Posted - 12/18/2006 :  09:45:41  Show Profile Send HalfMooner a Private Message

"Electrical telescopes" to stand watch in Whitechapel

(Whitechapel, London, September 10th, 1888 -- The Times)

Yet another murder of the foulest kind was committed in the neighbourhood of Whitechapel in the early hours of the morning on September 1st. At a quarter to 4 o'clock Police-constable Neill, 97J, when in Buck's-row, Whitechapel, came upon the body of a woman lying on a part of the footway, and on stooping to raise her up in the belief that she was drunk he discovered that her throat was cut almost from ear to ear.


The body of Mary Ann Nichols was still warm when Police-constable Neill found it.

In response to urgent calls for action by the public, police have begun to have dozens of "Nipkow Disk" machines (also known as "electrical telescopes") installed, hidden at strategic vantage points in Whitechapel. Additionally, Yablochkov electric candles are being installed in various Whitechapel areas for street lighting. Observation booths are being constructed within the Bethnal-green Station, where police officers will be able to secretly observe activities from a distance.


A simplified diagram for Herr Nipkow's 1885 patent.

Herr Paul Gottlieb Nipkow, a Prussian gentleman, explained his patented electro-mechanical invention to The Times.


The Prussian inventor, Paul Gottlieb Nipkow.

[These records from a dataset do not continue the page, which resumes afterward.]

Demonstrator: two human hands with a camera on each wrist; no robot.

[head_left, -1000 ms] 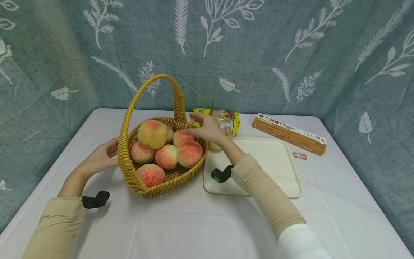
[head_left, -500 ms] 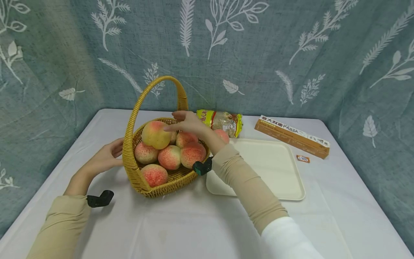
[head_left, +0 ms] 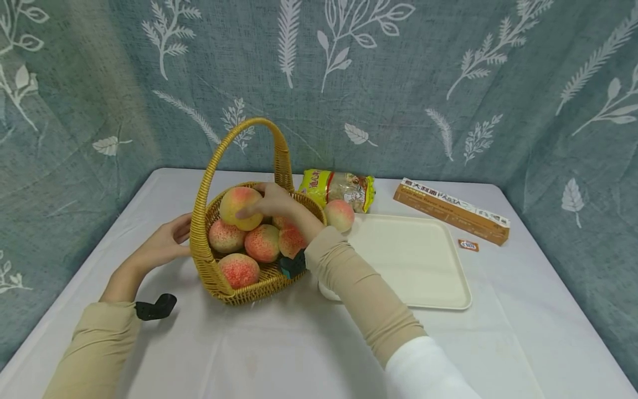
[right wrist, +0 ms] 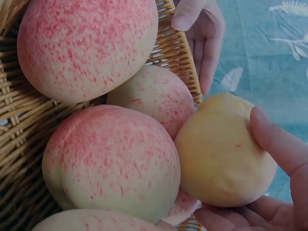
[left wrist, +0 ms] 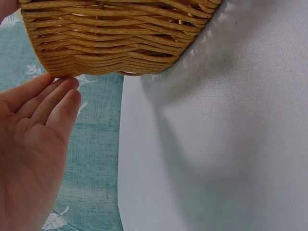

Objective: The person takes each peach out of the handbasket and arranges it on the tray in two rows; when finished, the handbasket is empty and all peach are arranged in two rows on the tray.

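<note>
A wicker basket point(head_left: 259, 292) with a tall arched handle holds several red-speckled peaches point(head_left: 261, 243). On top of them sits a yellow peach point(head_left: 239, 206) with a red blush. My right hand point(head_left: 279, 204) reaches in from the right and grips this yellow peach. In the right wrist view, the thumb lies on one side of the yellow peach point(right wrist: 226, 154) and the fingers curl round the other. My left hand point(head_left: 155, 244) rests against the basket's left outer side; in the left wrist view its straight fingertips touch the wicker point(left wrist: 110, 43).
A cream tray point(head_left: 408, 266) lies right of the basket, with one peach point(head_left: 340, 215) at its far left corner. Behind are a yellow-ended clear food bag point(head_left: 341, 187) and an orange-brown pasta box point(head_left: 451, 211). A small orange packet point(head_left: 468, 245) lies beside the tray.
My right hand has moved left from the basket's right rim to the yellow peach and taken hold of it. The peach at the tray's corner has come into view. My left hand stays at the basket.
</note>
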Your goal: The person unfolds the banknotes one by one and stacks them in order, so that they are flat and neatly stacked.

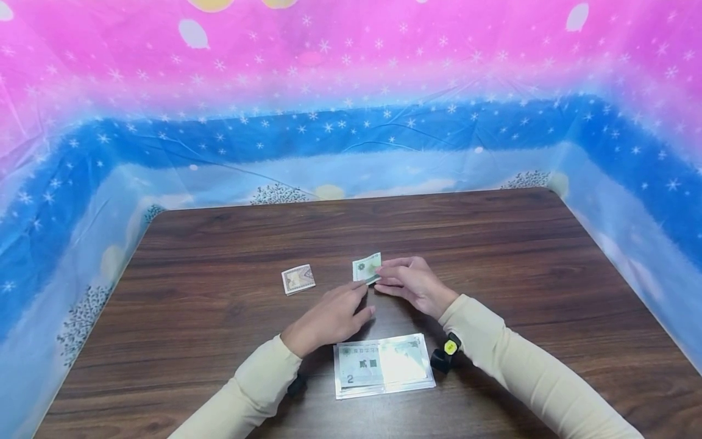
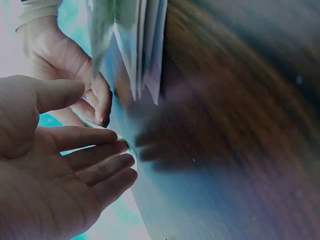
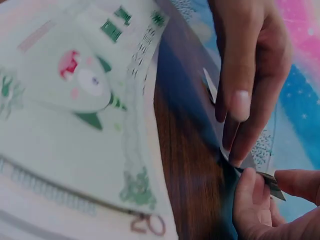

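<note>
A small green banknote [image 1: 363, 266], creased and lifted at its right side, lies past the middle of the table. My right hand [image 1: 415, 284] pinches its right edge between thumb and fingers; in the right wrist view the thumb and fingers [image 3: 262, 200] grip its dark edge. My left hand [image 1: 334, 312] touches the note's near edge with its fingertips. In the left wrist view that hand [image 2: 55, 175] shows its palm, fingers fairly straight. Left of the hands lies a folded brown banknote [image 1: 298, 279].
Close in front of the person lies a stack of green-printed play notes [image 1: 359, 366], glossy on top and marked with a 2. The dark wood table [image 1: 197, 268] runs to a snowflake-patterned curtain [image 1: 329, 122] around it. Black wrist straps [image 1: 446, 356] sit near the sleeves.
</note>
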A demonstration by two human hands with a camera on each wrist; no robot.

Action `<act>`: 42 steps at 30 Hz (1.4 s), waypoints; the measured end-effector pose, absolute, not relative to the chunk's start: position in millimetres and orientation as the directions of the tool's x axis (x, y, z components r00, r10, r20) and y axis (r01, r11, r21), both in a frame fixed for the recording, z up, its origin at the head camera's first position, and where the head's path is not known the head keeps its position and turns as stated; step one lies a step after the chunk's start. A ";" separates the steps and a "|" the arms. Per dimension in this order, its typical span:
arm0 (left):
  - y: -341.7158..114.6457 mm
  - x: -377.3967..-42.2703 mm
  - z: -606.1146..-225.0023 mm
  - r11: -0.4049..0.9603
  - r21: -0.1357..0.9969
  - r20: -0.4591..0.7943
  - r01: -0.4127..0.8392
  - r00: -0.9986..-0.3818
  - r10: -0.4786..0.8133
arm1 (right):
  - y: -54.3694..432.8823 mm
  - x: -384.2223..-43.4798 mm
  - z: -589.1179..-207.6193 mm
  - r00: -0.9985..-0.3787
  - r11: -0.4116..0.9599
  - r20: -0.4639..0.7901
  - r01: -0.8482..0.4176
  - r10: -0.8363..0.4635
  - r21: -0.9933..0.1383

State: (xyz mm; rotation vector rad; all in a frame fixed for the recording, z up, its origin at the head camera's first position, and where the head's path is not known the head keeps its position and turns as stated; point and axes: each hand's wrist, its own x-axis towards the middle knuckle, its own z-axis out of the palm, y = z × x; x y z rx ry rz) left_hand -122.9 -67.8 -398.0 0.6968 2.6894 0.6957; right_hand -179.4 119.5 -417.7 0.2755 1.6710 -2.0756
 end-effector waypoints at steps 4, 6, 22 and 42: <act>-69.8 -116.3 -395.7 0.743 0.556 -0.108 0.373 -0.854 0.509 | 120.2 -177.7 -418.6 -0.884 -0.107 -0.420 0.446 -0.204 -0.889; -72.1 -113.0 -395.3 0.725 0.583 -0.072 0.366 -0.866 0.495 | 121.6 -176.1 -418.1 -0.889 -0.094 -0.414 0.437 -0.196 -0.894; -84.3 -107.9 -400.1 -0.162 0.954 -0.217 -0.252 -0.954 0.205 | 130.7 -136.3 -401.6 -0.880 -0.084 -0.335 0.383 -0.337 -0.920; -72.5 -96.7 -394.6 -0.152 0.959 -0.202 -0.239 -0.954 0.223 | 127.3 -108.3 -395.3 -0.876 0.102 -0.288 0.270 -0.387 -0.957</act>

Herr Nipkow stated, "My device comes in separated parts, which we might call a 'camera-box' and a 'projector-box.' In the camera-box, light from a scene goes through a lens, then through the helically arranged holes of a rotating disk passes. The light then strikes a Siemens selenium cell, which an electric current modifies by changing its resistance, ja? The current is carried by telegraph wires to the distant projector-box. There, an electric light globe is used to project an image through a similar terminal disk, through a lens, and onto frosted glass in a darkened booth for monitoring. A photograph of the image can also be taken, by a camera attachment using."

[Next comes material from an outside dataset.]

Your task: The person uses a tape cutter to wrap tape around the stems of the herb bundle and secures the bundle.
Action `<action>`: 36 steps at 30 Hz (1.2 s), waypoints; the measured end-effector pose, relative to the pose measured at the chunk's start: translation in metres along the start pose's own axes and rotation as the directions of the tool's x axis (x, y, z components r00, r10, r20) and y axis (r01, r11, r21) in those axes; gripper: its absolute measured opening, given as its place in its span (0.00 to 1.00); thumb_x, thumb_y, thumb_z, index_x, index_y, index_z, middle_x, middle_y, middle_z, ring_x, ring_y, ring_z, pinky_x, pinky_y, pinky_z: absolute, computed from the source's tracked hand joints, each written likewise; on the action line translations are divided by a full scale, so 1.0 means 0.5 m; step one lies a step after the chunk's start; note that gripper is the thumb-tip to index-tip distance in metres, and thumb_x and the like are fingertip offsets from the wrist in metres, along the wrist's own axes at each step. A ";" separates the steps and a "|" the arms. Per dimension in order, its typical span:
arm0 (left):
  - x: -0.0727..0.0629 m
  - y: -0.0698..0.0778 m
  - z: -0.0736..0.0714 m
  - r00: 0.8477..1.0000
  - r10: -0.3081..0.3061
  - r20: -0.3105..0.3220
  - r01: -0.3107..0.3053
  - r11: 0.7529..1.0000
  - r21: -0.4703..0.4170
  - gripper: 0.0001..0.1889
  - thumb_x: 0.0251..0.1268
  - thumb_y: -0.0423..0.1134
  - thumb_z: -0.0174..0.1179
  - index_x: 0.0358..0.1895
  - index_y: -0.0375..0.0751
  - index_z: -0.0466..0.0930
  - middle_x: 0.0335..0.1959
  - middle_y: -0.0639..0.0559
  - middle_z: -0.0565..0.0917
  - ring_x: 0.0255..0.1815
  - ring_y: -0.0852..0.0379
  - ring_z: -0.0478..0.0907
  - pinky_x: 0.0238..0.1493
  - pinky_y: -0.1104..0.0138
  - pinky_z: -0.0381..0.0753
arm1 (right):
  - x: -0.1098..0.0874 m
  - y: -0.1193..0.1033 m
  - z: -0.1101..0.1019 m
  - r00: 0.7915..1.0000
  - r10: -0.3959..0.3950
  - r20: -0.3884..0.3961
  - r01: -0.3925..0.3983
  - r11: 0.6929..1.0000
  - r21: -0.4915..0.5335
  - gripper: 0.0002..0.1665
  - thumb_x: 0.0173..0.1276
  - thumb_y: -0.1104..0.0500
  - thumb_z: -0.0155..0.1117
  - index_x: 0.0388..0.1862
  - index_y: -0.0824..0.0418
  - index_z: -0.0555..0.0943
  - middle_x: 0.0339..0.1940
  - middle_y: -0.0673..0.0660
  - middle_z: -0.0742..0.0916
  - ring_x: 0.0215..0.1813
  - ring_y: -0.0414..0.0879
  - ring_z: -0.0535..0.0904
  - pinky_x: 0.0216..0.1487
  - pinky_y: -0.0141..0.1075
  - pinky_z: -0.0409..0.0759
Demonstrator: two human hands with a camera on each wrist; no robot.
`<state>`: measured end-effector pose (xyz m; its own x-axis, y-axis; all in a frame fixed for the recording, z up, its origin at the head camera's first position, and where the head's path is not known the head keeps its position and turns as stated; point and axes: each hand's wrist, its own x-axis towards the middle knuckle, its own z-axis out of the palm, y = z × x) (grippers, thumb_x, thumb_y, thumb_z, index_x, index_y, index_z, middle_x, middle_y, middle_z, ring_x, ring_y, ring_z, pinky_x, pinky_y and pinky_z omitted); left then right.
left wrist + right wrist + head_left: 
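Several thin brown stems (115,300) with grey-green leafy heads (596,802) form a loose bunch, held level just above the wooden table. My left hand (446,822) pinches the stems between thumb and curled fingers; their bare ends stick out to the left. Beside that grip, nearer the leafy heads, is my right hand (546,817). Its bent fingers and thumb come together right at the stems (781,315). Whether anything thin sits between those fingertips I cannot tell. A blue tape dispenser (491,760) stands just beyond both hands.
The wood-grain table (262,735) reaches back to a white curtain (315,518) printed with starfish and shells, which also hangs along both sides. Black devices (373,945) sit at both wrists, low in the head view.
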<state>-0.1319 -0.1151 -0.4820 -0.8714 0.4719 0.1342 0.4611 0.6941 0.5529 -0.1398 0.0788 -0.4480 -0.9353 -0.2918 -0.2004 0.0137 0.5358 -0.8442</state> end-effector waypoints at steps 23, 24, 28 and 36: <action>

Engraving made by The Times from a Nipkow
Disk photograph of a "person of suspicion."

The Nipkow Disk remote viewing system is considered by the police to be a remarkable invention, and a new tool which can be employed to help maintain public order. Whilst some persons have complained of the plans, citing concerns for privacy, police respond that the only people who should properly object to being remotely monitored would be the criminal element.

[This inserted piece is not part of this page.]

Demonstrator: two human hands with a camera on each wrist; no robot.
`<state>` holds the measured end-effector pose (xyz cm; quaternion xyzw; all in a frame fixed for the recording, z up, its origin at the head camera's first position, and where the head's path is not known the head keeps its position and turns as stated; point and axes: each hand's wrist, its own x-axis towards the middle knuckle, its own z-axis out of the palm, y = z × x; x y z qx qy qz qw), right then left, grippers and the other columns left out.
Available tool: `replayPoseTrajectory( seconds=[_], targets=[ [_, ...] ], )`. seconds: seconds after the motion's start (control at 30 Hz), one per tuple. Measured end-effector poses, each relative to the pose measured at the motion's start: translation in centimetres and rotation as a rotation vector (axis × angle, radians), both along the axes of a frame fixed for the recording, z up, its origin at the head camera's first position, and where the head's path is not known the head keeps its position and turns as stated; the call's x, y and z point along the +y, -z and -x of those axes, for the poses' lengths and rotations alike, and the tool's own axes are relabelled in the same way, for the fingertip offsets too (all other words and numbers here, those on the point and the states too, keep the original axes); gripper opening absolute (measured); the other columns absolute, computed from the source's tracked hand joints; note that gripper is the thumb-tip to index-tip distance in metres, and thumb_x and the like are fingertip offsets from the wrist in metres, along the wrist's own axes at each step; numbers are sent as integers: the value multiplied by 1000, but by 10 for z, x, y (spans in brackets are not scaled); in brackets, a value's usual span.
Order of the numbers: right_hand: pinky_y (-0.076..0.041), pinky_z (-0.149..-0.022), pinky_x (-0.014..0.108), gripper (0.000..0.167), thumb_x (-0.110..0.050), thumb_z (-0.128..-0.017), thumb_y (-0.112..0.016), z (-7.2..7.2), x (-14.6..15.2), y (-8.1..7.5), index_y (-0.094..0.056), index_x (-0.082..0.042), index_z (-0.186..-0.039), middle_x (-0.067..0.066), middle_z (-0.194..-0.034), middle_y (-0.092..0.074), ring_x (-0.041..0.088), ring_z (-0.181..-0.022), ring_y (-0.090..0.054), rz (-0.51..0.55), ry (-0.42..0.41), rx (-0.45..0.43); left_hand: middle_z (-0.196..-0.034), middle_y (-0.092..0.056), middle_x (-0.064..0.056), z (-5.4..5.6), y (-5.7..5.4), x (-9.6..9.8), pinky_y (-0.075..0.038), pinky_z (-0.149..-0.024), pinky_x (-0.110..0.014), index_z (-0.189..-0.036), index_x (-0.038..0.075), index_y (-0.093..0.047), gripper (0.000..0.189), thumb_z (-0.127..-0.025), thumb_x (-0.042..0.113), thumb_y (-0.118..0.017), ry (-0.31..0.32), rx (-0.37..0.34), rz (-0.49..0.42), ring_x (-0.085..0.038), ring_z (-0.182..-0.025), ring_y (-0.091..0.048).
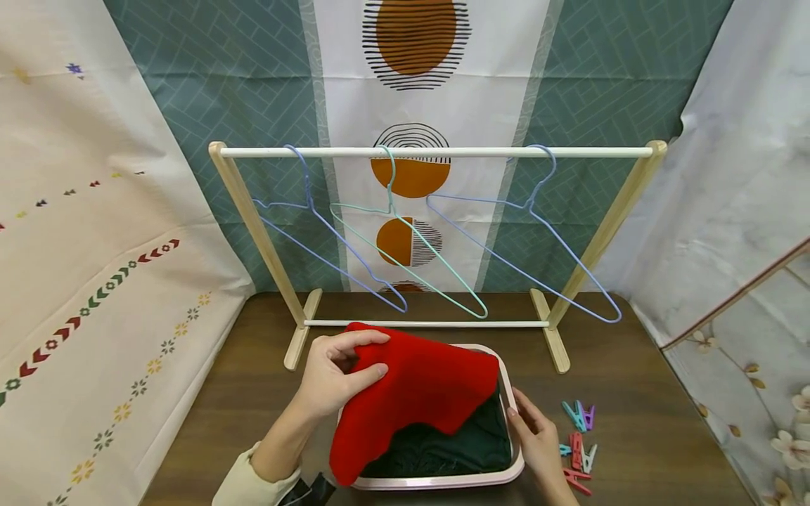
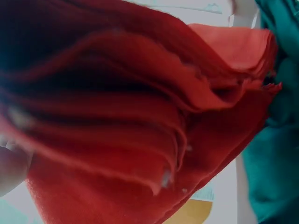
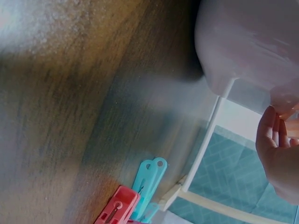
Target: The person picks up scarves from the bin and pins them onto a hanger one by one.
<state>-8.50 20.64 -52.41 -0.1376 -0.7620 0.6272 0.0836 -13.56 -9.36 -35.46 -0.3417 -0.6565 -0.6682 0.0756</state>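
Note:
My left hand (image 1: 334, 374) pinches a folded red cloth (image 1: 430, 379) at its left end, fingers over the top and thumb on the near side. The cloth lies partly above a pink plastic basin (image 1: 436, 483), and one corner hangs over the left rim. Its stacked layers (image 2: 140, 140) fill the left wrist view. Dark green cloth (image 1: 462, 446) lies in the basin. My right hand (image 1: 536, 437) grips the basin's right rim, thumb on top and fingers outside. The right wrist view shows the basin's outer wall (image 3: 247, 46) with the hand (image 3: 275, 161) beside it.
Behind the basin stands a wooden rack with a white rail (image 1: 468, 152). From it hang a blue hanger (image 1: 309, 204), a green hanger (image 1: 390, 204) and another blue hanger (image 1: 530, 204). Several coloured clothespins (image 1: 576, 450) lie on the wooden table (image 1: 645, 422) at right.

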Motion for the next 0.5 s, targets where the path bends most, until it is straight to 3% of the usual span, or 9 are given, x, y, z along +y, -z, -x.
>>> replayPoseTrajectory(
  seconds=[0.27, 0.5],
  targets=[
    [-45, -73, 12, 39, -12, -91, -56, -1, 0, -2, -50, 2, -127, 23, -119, -54, -2, -89, -53, 1, -4, 22, -86, -67, 4, 4, -19, -7, -51, -54, -28, -101, 3, -67, 32, -73, -12, -64, -14, 99, -27, -13, -67, -62],
    [-45, -73, 12, 38, -10, -90, -57, 0, 0, 0, -52, 4, -125, 23, -118, -55, 0, -89, -54, 3, 8, 40, -83, -67, 4, 6, -29, -7, -51, -53, -27, -100, 7, -68, 30, -74, -9, -64, -8, 127, -71, -13, -65, -61]
  ],
)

Police sources also informed The Times that already several men have been interviewed by detectives, after being observed behaving suspiciously through Nipkow Disks.


Buck's-row, Whitechapel. Police declined to reveal
precisely where the camera-boxes are to be situated.



Biology is just physics that has begun to smell bad.” —HalfMooner
Here's a link to Moonscape News, and one to its Archive.

Edited by - HalfMooner on 12/24/2006 23:46:04

HalfMooner
Dingaling

Philippines
15831 Posts

Posted - 12/18/2006 :  22:48:34   [Permalink]  Show Profile Send HalfMooner a Private Message
Stepping out of 1888 character, I'd like to add some information for those who might have been interested in the idea of London Bobbies using CCTV surveillance cameras in the late 19th Century. Oddly enough, they weren't all that far from the possibility. Nipkow (as you'll know if you clicked on the Wiki link above) was for real, and so was his television design. Here's a diagram of how it worked:


A color diagram of Nipkow's television

Now, I couldn't use the modern color diagram in the "Times" article, as that would actually have been more anachronistic than TV in 1888.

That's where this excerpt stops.